• **What you will do**: Every line of the data should be retyped with no difference from the original.

- Opening Delimiter -

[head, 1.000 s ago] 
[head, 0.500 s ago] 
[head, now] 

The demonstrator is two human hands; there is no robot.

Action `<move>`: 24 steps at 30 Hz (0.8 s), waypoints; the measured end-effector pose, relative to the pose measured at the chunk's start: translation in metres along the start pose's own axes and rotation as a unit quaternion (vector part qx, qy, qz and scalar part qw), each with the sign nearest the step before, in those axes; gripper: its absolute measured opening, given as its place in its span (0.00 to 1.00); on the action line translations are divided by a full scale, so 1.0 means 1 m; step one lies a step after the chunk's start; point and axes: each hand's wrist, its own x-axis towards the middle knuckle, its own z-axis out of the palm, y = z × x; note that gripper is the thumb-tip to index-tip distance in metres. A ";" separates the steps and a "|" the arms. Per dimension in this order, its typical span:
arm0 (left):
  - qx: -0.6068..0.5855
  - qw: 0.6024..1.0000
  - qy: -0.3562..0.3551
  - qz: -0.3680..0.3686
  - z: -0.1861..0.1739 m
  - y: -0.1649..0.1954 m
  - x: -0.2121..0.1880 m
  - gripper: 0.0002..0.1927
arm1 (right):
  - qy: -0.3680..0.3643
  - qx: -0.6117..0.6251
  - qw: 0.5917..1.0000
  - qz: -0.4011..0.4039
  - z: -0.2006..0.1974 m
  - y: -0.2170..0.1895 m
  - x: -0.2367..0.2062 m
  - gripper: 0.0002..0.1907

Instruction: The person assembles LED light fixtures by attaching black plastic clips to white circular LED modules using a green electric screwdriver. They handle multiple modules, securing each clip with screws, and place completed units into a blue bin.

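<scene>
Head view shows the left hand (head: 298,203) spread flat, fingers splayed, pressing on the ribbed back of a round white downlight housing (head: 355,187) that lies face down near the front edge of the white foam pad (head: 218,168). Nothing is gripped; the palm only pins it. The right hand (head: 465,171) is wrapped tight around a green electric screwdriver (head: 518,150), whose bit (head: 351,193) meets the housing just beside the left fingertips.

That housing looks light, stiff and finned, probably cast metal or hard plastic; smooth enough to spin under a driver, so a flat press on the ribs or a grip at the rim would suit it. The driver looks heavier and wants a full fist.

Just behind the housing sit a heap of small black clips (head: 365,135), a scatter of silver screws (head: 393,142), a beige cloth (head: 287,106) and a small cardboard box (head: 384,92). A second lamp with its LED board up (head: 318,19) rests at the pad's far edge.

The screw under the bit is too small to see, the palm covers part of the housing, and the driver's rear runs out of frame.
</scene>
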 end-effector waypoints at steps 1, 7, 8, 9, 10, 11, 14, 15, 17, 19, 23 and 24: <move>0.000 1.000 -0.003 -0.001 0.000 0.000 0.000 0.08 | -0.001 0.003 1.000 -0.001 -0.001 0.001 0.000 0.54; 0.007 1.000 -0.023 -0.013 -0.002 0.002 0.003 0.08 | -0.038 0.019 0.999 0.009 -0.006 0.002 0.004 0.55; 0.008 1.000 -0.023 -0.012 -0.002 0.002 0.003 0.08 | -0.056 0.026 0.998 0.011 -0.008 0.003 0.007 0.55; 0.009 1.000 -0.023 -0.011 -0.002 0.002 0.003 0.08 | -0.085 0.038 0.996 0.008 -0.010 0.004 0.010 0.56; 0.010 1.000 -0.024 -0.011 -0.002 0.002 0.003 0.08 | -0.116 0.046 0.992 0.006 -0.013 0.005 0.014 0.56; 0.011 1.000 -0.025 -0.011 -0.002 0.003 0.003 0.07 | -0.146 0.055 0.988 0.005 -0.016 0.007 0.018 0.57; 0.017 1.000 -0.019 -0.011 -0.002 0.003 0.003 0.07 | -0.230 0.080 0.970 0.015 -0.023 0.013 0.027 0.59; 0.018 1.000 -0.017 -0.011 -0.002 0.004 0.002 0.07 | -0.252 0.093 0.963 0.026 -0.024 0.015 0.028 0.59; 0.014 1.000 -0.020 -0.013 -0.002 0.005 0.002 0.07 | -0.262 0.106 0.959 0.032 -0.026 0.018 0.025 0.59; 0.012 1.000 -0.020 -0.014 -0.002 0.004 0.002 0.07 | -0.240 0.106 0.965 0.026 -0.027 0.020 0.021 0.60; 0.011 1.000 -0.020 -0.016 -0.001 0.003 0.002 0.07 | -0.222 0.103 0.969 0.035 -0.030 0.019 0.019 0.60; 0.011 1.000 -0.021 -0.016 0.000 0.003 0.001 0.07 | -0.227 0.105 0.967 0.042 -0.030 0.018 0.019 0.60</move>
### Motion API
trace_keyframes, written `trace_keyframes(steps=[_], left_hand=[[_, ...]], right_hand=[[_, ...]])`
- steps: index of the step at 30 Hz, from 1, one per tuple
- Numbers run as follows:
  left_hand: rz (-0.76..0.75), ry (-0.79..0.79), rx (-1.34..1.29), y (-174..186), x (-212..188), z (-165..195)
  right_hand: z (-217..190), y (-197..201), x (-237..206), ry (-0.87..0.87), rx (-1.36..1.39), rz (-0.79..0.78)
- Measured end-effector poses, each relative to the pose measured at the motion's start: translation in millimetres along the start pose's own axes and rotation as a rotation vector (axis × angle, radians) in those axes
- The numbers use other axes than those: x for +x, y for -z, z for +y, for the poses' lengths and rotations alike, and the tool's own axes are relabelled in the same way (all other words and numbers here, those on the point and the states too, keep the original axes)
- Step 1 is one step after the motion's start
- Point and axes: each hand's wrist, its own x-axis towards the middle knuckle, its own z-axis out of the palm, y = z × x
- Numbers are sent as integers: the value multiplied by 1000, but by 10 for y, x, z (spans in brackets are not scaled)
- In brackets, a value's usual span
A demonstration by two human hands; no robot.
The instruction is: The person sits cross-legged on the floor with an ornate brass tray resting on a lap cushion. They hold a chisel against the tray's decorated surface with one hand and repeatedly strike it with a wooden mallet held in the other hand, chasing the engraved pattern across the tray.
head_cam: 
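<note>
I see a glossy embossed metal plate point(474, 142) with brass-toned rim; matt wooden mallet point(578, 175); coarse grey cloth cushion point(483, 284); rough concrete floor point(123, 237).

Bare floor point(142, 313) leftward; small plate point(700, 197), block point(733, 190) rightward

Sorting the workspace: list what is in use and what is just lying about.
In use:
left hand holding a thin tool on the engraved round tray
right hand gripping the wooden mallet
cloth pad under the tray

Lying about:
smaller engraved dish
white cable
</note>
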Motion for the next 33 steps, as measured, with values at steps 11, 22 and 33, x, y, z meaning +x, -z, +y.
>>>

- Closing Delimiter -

• **Exercise response**:
[head, 1.000 s ago] 
[head, 0.500 s ago] 
[head, now] 

The demonstrator is two human hands; there is no robot.

Action `<move>`: 24 steps at 30 Hz (0.8 s), waypoints; the measured end-effector pose, relative to the pose measured at the chunk's start: translation in metres along the start pose's own axes and rotation as a unit quaternion (vector part qx, qy, qz and scalar part qw), each with the sign nearest the step before, in those axes; gripper: its absolute measured opening, given as its place in its span (0.00 to 1.00); on the action line translations are divided by a full scale, so 1.0 means 1 m; step one lies a step after the chunk's start; point and axes: each hand's wrist, its own x-axis towards the middle knuckle, its own z-axis out of the palm, y = z × x; note that gripper is the thumb-tip to index-tip distance in metres. A ";" separates the steps and a "|" the arms. Per dimension in this order, its typical span:
arm0 (left):
  - qx: -0.6068..0.5855
  - qw: 0.6024..1.0000
  - qy: -0.3562..0.3551
  - qz: -0.3680..0.3686
  - z: -0.1861..0.1739 m
  - y: -0.1649..0.1954 m
  - x: -0.2121..0.1880 m
  - gripper: 0.0002..0.1927
arm1 (right):
  - qy: -0.3680..0.3643
  - qx: -0.6117..0.6251
  - qw: 0.5917..1.0000
  - qz: -0.4011..0.4039
  - z: -0.2006..0.1974 m
  - y: -0.2170..0.1895 m
  - x: -0.2367..0.2062 m
  - gripper: 0.0002..0.1907

Instruction: The person assembles LED light fixtures by attaching black plastic clips to white circular LED modules using a green electric screwdriver. They handle multiple modules, securing each clip with screws, and place completed units into a blue bin.

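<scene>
Head view shows the left hand (head: 298,203) spread flat, fingers splayed, pressing on the ribbed back of a round white downlight housing (head: 355,187) that lies face down near the front edge of the white foam pad (head: 218,168). Nothing is gripped; the palm only pins it. The right hand (head: 465,171) is wrapped tight around a green electric screwdriver (head: 518,150), whose bit (head: 351,193) meets the housing just beside the left fingertips.

That housing looks light, stiff and finned, probably cast metal or hard plastic; smooth enough to spin under a driver, so a flat press on the ribs or a grip at the rim would suit it. The driver looks heavier and wants a full fist.

Just behind the housing sit a heap of small black clips (head: 365,135), a scatter of silver screws (head: 393,142), a beige cloth (head: 287,106) and a small cardboard box (head: 384,92). A second lamp with its LED board up (head: 318,19) rests at the pad's far edge.

The screw under the bit is too small to see, the palm covers part of the housing, and the driver's rear runs out of frame.
</scene>
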 end-effector waypoints at steps 1, 7, 8, 9, 10, 11, 14, 15, 17, 19, 23 and 24: <move>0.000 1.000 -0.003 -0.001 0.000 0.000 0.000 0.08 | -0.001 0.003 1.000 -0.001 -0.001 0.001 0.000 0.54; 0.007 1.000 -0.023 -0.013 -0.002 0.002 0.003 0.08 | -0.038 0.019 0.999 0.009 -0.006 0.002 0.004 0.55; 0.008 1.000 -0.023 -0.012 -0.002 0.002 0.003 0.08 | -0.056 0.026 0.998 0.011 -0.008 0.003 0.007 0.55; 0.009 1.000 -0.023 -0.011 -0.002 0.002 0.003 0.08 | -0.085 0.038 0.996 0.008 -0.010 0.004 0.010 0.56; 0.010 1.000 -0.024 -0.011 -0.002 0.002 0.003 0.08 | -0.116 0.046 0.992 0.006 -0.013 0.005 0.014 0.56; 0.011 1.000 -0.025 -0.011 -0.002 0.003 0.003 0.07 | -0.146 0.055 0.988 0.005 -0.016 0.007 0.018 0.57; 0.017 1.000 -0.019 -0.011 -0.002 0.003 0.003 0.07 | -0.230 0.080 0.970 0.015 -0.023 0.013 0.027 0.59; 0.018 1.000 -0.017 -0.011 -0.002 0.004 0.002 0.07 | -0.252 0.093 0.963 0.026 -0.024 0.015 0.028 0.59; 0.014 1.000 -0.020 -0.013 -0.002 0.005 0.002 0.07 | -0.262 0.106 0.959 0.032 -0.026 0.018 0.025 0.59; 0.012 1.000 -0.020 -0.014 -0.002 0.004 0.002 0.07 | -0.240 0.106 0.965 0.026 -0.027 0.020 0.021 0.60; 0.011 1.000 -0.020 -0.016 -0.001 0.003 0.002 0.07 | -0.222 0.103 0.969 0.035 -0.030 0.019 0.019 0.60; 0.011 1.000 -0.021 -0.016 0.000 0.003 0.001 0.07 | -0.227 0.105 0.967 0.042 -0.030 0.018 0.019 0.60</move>
### Motion API
trace_keyframes, written `trace_keyframes(steps=[_], left_hand=[[_, ...]], right_hand=[[_, ...]])`
- steps: index of the step at 30 Hz, from 1, one per tuple
- Numbers run as follows:
  left_hand: rz (-0.76..0.75), ry (-0.79..0.79), rx (-1.34..1.29), y (-174..186), x (-212..188), z (-165..195)
  right_hand: z (-217..190), y (-197..201), x (-237..206), ry (-0.87..0.87), rx (-1.36..1.39), rz (-0.79..0.78)
- Measured end-effector poses, each relative to the pose measured at the motion's start: translation in millimetres along the start pose's own axes and rotation as a rotation vector (axis × angle, radians) in those axes
- The numbers use other axes than those: x for +x, y for -z, z for +y, for the poses' lengths and rotations alike, and the tool's own axes are relabelled in the same way (all other words and numbers here, those on the point and the states too, keep the original axes)
- Step 1 is one step after the motion's start
- Point and axes: each hand's wrist, its own x-axis towards the middle knuckle, its own z-axis out of the palm, y = z × x
- Numbers are sent as integers: the value multiplied by 1000, but by 10 for y, x, z (spans in brackets are not scaled)
- In brackets, a value's usual span
A demonstration by two human hands; no robot.
The instruction is: The person sits cross-legged on the floor with an ornate brass tray resting on a lap cushion. They hold a chisel against the tray's decorated surface with one hand and repeatedly strike it with a wooden mallet held in the other hand, chasing the engraved pattern across the tray.
head_cam: 
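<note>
I see a glossy embossed metal plate point(474, 142) with brass-toned rim; matt wooden mallet point(578, 175); coarse grey cloth cushion point(483, 284); rough concrete floor point(123, 237).

Bare floor point(142, 313) leftward; small plate point(700, 197), block point(733, 190) rightward

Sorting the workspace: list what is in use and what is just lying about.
In use:
left hand holding a thin tool on the engraved round tray
right hand gripping the wooden mallet
cloth pad under the tray

Lying about:
smaller engraved dish
white cable
</note>
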Motion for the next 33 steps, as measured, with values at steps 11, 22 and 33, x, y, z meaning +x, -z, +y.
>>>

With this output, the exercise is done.